9. Conclusions and Future Directions
In this paper, we have introduced a new state-of-the-art model that can handle two tasks simultaneously, which are job classification and salary prediction, while maintaining a consistent evaluation score. Our proposed algorithm has the ability to serve a hybrid purpose, as it is vastly different from the existent algorithms for the relevant tasks. Using simulation environments such as Spyder and WEKA, it has been demonstrated thorough comparison of ‘HBM’ with four other well-known techniques in the field that it outclasses them in terms of accuracy, precision, recall, and F1 score.
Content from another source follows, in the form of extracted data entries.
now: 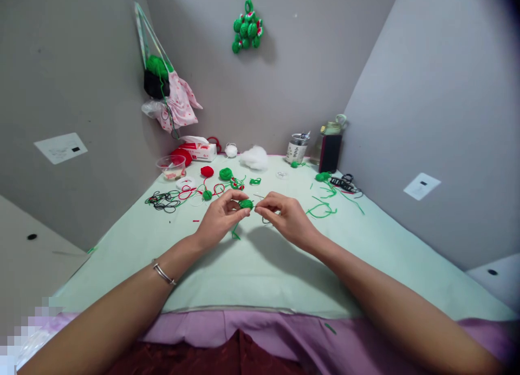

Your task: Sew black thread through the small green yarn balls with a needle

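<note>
My left hand (221,218) is closed around a small green crocheted piece (246,204), holding it up over the table. A green yarn tail (235,234) hangs below it. My right hand (282,215) is pinched just right of the piece, fingertips almost touching it. A thin grey needle-like tool (258,195) sticks out above those fingertips; whether it is a needle or a hook is too small to tell. A dark thread (265,221) loops beneath the right hand.
Behind my hands lie a green yarn ball (225,173), a red yarn ball (207,171), white stuffing (254,158) and tangled black cord (163,200). Green strands (323,208) lie at right. A tissue box (203,150), plastic bowl (171,166), can (297,149) and phone (330,153) stand farther back.
</note>
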Demonstrator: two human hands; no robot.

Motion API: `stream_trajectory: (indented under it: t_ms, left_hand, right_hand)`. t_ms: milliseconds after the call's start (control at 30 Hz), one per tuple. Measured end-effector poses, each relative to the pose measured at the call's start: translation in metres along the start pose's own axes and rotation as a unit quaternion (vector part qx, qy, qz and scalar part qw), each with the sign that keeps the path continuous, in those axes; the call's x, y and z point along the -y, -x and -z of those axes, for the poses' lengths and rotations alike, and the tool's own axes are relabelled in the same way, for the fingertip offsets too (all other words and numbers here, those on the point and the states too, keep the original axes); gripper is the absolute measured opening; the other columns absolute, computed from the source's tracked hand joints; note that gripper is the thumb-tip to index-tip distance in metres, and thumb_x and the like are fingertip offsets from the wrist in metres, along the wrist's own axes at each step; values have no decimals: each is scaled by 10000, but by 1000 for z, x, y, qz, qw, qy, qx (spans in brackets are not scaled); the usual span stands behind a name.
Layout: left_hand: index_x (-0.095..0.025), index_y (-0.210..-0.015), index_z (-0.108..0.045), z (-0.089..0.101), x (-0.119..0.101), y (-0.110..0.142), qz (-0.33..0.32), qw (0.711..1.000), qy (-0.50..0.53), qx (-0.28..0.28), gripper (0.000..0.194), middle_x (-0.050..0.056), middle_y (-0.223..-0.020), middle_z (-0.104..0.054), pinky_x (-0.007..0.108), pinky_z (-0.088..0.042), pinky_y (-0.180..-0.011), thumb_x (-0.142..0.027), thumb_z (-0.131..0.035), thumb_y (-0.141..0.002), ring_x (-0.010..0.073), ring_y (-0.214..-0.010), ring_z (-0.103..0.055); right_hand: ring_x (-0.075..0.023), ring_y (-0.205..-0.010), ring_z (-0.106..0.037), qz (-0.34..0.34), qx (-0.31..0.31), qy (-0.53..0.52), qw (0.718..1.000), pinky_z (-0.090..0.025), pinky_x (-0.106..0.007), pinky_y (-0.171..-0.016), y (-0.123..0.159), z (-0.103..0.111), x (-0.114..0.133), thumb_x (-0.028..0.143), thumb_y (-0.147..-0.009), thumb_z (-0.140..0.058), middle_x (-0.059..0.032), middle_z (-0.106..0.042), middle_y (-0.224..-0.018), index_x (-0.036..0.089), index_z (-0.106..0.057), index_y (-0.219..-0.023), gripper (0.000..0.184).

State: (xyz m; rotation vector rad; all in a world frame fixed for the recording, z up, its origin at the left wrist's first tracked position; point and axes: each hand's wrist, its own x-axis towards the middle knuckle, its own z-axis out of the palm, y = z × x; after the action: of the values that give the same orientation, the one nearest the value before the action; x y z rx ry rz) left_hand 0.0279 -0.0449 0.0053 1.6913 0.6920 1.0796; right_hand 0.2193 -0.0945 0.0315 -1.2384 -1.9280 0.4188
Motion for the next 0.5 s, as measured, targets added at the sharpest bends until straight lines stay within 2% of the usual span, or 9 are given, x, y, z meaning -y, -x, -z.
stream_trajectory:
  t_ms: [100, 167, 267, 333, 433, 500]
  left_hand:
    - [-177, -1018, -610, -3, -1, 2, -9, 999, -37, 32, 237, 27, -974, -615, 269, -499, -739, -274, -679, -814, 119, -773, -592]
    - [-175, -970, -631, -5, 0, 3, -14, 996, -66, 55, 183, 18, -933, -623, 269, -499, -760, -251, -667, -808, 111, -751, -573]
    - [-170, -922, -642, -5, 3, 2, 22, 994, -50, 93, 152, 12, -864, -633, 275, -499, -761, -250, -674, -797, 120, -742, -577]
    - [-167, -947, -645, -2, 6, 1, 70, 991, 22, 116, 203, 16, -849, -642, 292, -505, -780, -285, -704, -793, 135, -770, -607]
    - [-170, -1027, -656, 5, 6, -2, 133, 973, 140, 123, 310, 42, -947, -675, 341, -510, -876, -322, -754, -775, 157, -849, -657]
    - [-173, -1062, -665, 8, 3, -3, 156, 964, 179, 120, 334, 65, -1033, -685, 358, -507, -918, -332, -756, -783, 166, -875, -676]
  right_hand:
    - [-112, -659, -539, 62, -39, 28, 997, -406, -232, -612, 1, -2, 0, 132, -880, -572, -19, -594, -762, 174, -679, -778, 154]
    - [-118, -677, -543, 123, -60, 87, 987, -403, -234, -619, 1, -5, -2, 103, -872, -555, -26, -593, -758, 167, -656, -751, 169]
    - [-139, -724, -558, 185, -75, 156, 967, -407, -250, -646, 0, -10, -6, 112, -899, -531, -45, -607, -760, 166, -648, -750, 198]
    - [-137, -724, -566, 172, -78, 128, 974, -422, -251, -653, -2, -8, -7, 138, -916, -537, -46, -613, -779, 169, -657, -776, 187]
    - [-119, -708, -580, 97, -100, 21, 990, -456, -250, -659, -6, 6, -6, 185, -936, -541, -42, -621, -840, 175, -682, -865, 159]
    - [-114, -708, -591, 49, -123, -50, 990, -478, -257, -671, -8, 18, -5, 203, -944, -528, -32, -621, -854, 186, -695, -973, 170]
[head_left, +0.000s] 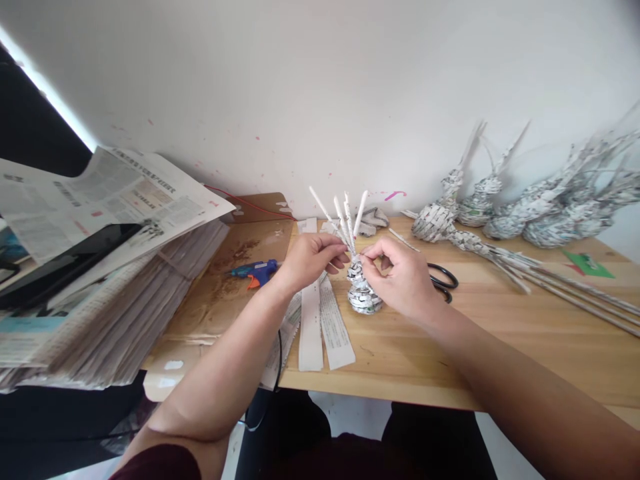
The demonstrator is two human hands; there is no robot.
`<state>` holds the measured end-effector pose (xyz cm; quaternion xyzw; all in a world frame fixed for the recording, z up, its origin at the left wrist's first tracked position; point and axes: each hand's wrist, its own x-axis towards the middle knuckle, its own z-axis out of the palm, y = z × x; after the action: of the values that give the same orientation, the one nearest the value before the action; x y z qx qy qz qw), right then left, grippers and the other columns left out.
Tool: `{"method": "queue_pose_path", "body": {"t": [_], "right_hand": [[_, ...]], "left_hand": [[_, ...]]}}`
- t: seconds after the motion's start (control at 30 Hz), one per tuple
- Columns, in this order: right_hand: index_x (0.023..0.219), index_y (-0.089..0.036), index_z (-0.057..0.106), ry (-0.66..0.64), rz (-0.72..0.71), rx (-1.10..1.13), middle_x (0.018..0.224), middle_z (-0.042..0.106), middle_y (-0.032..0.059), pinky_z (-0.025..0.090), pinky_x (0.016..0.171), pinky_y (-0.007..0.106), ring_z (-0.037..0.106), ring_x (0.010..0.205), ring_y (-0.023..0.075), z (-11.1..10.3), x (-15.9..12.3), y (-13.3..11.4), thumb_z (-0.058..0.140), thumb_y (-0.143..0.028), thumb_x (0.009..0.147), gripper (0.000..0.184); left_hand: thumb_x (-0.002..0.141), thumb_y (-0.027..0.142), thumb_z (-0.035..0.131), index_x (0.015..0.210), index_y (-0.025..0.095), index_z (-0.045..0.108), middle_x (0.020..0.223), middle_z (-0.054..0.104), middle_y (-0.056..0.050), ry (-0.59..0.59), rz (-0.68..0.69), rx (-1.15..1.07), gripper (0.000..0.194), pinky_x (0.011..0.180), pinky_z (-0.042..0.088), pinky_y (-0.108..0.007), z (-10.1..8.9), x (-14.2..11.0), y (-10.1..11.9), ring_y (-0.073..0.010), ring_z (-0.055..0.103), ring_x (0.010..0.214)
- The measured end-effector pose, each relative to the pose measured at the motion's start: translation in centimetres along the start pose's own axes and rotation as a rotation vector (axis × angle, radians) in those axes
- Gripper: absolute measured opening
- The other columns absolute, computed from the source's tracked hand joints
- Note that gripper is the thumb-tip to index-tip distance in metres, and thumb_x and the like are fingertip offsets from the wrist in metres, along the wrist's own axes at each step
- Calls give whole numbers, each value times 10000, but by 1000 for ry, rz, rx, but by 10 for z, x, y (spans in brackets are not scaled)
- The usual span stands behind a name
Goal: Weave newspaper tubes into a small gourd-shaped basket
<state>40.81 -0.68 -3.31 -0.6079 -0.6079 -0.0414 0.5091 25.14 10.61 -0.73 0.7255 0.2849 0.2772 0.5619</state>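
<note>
A small woven vase made of rolled newspaper stands upright on the wooden table, with several white paper tubes sticking up out of its narrow neck. My left hand is at the left of the neck, thumb and fingers pinched on a paper tube. From the right, my right hand pinches the neck of the vase. Fingers partly cover the weave there. Flat newspaper strips lie just left of the vase, below my left hand. Black-handled scissors lie partly behind my right hand.
A blue glue gun with an orange trigger rests on brown cardboard. A tall newspaper stack bears a dark flat device at left. Several woven paper vases and long paper tubes occupy the right, near a green card.
</note>
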Motion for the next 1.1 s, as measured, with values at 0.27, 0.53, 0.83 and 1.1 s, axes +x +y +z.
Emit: {"method": "queue_pose_path", "body": {"t": [0.27,0.53,0.83,1.1], "right_hand": [[726,-227,517,-32,-8,5,612,558,-39,333,506,258,440,491,103,-1,0,0,629,-147,831,173],[790,-235,516,0,-279,-54,764,677,36,462,678,314,636,736,191,-2,-1,2,562,-96,911,189],[836,-241,527,-11,-141,-25,799,680,36,469,652,319,616,723,188,-5,0,1,564,-168,952,142],[809,-227,547,-2,71,52,678,630,-4,368,486,265,498,505,122,-3,3,4,624,-234,910,127]], "left_hand": [[725,459,860,857,136,783,782,734,-46,-90,32,-55,357,664,568,-243,7,-3,0,-121,649,685],[847,475,748,751,156,758,767,733,-54,89,247,227,333,690,518,-268,10,-5,-1,-159,640,735],[826,426,764,807,161,790,601,670,-5,69,100,117,267,420,428,-203,18,-8,4,-88,536,440],[826,381,759,813,129,771,673,733,-46,80,129,-78,252,604,612,-240,27,-8,-1,-138,699,600]]}}
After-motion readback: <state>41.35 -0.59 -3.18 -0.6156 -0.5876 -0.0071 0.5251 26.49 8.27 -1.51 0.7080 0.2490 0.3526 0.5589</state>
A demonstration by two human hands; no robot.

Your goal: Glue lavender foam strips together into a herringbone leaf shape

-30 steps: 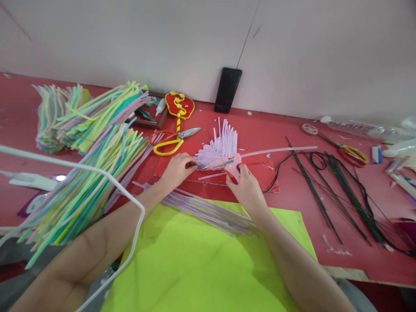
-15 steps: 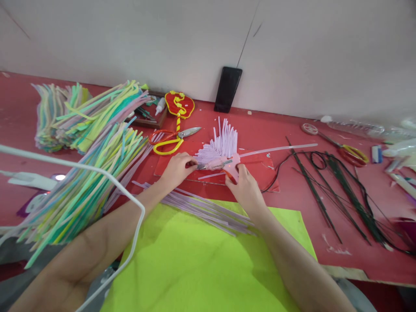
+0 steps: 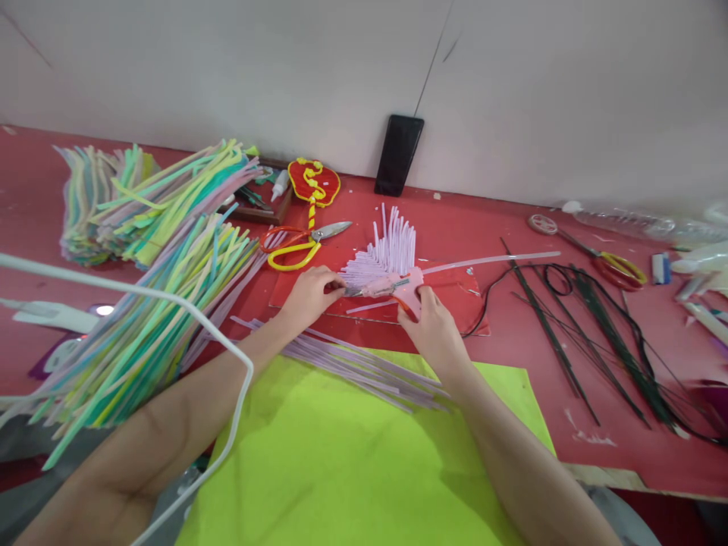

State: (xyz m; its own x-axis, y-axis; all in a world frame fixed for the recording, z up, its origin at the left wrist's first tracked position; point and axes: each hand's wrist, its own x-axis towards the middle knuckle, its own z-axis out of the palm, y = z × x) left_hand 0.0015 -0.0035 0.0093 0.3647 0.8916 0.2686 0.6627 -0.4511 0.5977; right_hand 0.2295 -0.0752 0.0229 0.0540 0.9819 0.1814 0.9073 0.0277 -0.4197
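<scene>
My right hand [image 3: 433,326] is wrapped round the grip of a pink hot glue gun [image 3: 406,288], which has a long translucent glue stick [image 3: 494,260] sticking out of its back. The gun's nozzle points left, toward my left hand [image 3: 314,294]. That hand's thumb and fingertips are pinched together at the lower left of a fan of lilac pipe cleaners [image 3: 392,246]; what lies between them is too small to make out. The fan rests on a red board [image 3: 455,303]. One loose lilac pipe cleaner [image 3: 369,307] lies just below the gun.
Scissors [image 3: 307,244] lie behind my left hand. Bundles of coloured pipe cleaners [image 3: 164,318] spread at left, behind a white cable [image 3: 227,345]. Lilac pipe cleaners [image 3: 353,368] cross a lime-green sheet [image 3: 364,462]. A phone [image 3: 399,155] leans on the wall; dark green stems [image 3: 614,334] lie right.
My right hand and the glue gun have shifted very slightly to the right. My left hand stays in place with its fingertips pinched.
</scene>
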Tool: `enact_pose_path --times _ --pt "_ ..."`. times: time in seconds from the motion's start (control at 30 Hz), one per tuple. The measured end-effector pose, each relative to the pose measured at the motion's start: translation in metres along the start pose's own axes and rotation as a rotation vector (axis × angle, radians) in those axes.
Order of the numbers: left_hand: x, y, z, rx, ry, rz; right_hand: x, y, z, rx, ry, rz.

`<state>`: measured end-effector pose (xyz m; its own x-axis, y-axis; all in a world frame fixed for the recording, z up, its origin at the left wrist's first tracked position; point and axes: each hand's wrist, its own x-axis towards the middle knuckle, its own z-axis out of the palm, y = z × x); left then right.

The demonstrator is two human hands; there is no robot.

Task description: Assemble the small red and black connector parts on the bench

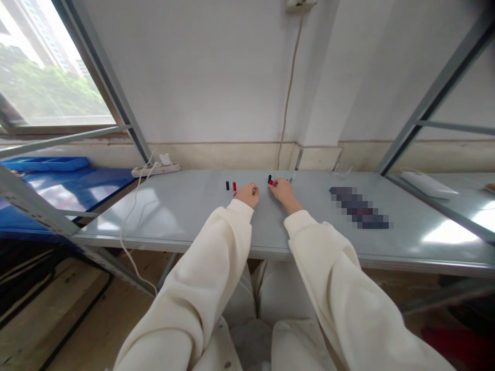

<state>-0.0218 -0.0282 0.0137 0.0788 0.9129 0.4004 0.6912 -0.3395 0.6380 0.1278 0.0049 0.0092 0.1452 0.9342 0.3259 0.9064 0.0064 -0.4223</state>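
Close to the middle of the worktop's [216, 226] front edge, two cream sleeves [216, 242] reach in over it, and both hands work nearer the back edge. The left hand [246, 194] is curled, fingers drawn in close to the thumb; I cannot tell whether anything is inside that curl. A small red piece [235, 194] shows at its left side, partly hidden by the hand. The right hand [283, 190] is bent inward with thumb and fingers nearly together, their tips at a red cylinder [271, 182]; whether they pinch it or only touch it is too small to tell.

On the worktop's right half lies a long dark item [358, 207], pixelated, slanting toward the front edge. Just left of the left hand, another red cylinder [234, 186] and a black cylinder [227, 185] stand upright side by side, slightly apart. Another black cylinder [269, 178] is just behind the one at the right fingertips. All four are short, slim and plain.

At the worktop's back left corner rests a white power strip [174, 167]. Beyond the left end, a blue compartmented tray [69, 164] sits on a blue surface [104, 180]; its contents cannot be made out.
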Motion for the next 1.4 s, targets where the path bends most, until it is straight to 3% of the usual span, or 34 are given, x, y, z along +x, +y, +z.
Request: enact_pose_path --times 0.33,0.5,0.6,0.83,1.03,1.4 --pt "0.001 -0.002 0.002 -0.019 -0.004 -0.010 0.004 0.002 0.007 -0.011 0.030 -0.042" --pt "0.000 0.001 0.001 0.077 -0.031 0.000 0.004 0.003 0.008 -0.018 0.017 -0.023" --pt "0.000 0.002 -0.003 0.073 0.019 -0.017 0.004 0.004 0.005 -0.020 0.000 0.004" --pt "0.001 0.001 -0.023 0.114 0.166 -0.197 0.004 0.009 -0.001 -0.035 -0.006 0.069" --pt "-0.005 -0.006 -0.027 0.363 0.081 -0.215 0.002 0.009 -0.002 -0.050 -0.006 0.052" --pt "-0.005 -0.005 -0.027 0.581 -0.060 -0.342 -0.004 0.002 -0.013 -0.114 -0.072 0.139"
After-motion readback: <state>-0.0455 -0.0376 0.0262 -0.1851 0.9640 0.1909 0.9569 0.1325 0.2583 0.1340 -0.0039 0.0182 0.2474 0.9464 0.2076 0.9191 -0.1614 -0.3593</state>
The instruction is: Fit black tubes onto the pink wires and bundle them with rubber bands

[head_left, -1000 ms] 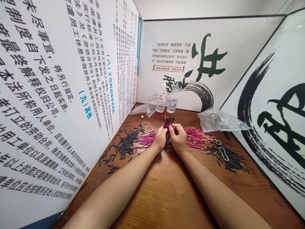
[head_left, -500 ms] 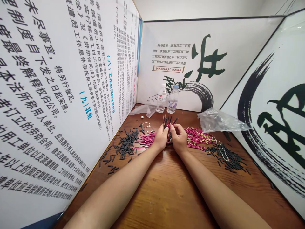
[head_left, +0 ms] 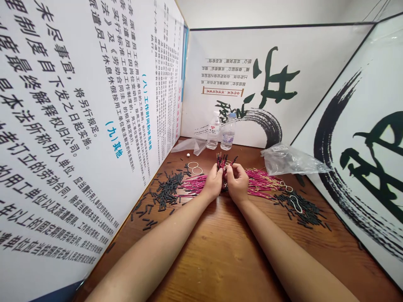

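My left hand (head_left: 213, 183) is closed round a bunch of thin magenta sticks with black tips (head_left: 222, 160), which point up and away from me. Close beside it, the thumb and fingers of my right hand (head_left: 238, 183) are pinched on a black-tipped stick (head_left: 234, 161) that leans right, apart from the bunch. Behind both hands lie more loose sticks: one pile of magenta sticks (head_left: 190, 184) reaches left and another (head_left: 262, 182) reaches right, some with pale tan ends. My hands hide the middle of these piles and the lower part of the held bunch.
Short black tubes lie heaped on the left (head_left: 166, 191) and on the right (head_left: 304, 209). Rubber bands (head_left: 295, 203) rest on the table (head_left: 201, 256). Two water bottles (head_left: 228, 133) and a clear plastic bag (head_left: 288, 159) stand towards the back. Printed panels (head_left: 315, 46) enclose three sides.
The held bunch has fanned apart at its tips. A stick at my right fingers has separated from it and now tilts right. Both hands have barely moved.
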### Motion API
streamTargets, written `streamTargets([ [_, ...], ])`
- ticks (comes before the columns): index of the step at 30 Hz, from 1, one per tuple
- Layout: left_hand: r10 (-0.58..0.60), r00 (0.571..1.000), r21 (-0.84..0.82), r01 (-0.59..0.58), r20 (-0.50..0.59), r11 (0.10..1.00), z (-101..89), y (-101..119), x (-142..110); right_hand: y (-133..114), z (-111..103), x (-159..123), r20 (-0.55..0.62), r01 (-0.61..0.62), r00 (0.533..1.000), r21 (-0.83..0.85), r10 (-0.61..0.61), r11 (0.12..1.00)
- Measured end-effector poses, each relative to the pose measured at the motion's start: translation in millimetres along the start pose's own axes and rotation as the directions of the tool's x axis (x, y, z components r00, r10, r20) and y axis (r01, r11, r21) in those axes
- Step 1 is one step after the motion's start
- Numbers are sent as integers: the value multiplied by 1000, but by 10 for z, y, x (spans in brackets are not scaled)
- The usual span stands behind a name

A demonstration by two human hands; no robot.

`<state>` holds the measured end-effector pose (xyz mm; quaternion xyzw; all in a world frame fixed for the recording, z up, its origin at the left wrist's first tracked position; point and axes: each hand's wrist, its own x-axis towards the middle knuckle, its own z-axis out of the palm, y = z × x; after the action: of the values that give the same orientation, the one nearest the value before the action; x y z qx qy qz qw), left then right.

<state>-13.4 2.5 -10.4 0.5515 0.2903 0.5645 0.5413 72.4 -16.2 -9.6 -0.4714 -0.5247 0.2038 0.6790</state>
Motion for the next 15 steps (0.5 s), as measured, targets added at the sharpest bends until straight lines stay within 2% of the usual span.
streamTargets([
  [8,34,999,7,-34,-4,999,6,34,1,8,-6,-4,28,12,1000,29,-12,1000],
  [15,-10,1000,-44,8,-26,999,9,60,-16,-28,7,-14,45,-38,998,99,34,994],
])
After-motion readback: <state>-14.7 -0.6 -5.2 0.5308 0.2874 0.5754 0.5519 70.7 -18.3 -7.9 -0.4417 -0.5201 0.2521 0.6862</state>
Furthermore, our proposed model can be employed on more versatile datasets, as it showed promising results while dealing with two separate tasks by outperforming established techniques.
As a future direction, the inclusion of diverse non-tech-sector data and broader geographic coverage is explicitly recommended to further validate the global applicability and external validity of our proposed hybrid Bayesian model.
On the other hand, the current model depends solely on job titles and does not take into consideration any contextual information about the job, such as a job description or desired skills. To that end, future improvements should frame and exploit natural language processing (NLP) techniques for full job description analyses. Drawing inspiration from biometric recognition, future iterations of our hybrid system can be improved. For instance, Zita et al. [
29] merged fingerprint recognition with cryptographic key making to boost security. If we use similar multi-task learning methods in job analytics, our model could do more than just prediction. It could also handle secure access and digital credentials.